● **Task requirements**
When you reach the line containing "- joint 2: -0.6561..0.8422" in the data below, begin returning lines exactly as written, and stop once the line containing "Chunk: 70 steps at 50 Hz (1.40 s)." has been returned.
# # # #
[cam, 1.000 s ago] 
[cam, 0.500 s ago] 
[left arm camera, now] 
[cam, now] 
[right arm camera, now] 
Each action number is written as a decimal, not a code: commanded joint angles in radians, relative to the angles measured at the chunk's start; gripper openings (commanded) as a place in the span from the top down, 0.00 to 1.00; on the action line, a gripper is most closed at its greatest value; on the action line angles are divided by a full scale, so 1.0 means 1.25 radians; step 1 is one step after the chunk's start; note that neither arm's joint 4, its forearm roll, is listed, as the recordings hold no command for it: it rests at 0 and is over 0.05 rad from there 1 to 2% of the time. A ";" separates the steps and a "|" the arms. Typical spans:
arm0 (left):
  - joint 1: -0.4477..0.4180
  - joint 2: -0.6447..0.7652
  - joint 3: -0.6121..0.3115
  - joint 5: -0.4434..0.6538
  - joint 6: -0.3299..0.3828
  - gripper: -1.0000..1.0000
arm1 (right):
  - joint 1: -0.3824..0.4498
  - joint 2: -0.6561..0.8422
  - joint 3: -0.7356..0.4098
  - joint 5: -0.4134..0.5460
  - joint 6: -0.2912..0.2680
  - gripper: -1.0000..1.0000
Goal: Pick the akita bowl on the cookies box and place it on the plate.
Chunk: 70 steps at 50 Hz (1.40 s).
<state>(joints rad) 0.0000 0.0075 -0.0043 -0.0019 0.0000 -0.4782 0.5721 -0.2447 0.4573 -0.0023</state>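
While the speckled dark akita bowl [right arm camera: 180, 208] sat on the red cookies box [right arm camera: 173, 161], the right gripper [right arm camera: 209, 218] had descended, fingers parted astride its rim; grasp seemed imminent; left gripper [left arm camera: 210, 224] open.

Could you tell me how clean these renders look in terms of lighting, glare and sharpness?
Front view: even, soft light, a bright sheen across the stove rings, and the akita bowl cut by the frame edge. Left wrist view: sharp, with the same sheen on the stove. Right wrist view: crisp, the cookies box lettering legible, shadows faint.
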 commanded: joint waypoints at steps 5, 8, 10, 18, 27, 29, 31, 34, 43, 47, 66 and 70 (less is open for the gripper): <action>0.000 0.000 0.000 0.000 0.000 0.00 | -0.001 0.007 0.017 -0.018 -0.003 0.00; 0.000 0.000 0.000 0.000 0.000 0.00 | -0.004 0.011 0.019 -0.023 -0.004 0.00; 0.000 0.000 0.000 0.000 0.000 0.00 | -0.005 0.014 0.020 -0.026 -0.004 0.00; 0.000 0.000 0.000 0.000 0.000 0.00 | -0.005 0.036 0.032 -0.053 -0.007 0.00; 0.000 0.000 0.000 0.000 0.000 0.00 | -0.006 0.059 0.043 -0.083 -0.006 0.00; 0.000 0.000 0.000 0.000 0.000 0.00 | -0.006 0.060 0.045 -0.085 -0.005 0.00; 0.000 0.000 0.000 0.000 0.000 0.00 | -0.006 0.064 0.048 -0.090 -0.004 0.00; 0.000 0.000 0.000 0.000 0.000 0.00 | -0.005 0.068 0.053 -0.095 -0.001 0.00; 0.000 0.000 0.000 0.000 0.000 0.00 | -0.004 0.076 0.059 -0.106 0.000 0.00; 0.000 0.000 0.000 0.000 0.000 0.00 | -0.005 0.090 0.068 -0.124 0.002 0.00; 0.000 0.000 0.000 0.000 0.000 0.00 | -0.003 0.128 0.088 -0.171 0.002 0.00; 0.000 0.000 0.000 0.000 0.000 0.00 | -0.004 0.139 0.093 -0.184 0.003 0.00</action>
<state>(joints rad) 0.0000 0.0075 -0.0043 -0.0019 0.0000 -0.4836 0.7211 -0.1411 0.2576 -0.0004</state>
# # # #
● **Task solution**
  - joint 2: -0.6561..0.8422
  - joint 3: -0.7356..0.4098
  - joint 5: -0.4134..0.5460
  - joint 6: -0.2912..0.2680
  - gripper: -1.0000..1.0000
Goal: Pick the akita bowl on the cookies box and place it on the plate.
Chunk: 70 steps at 50 Hz (1.40 s).

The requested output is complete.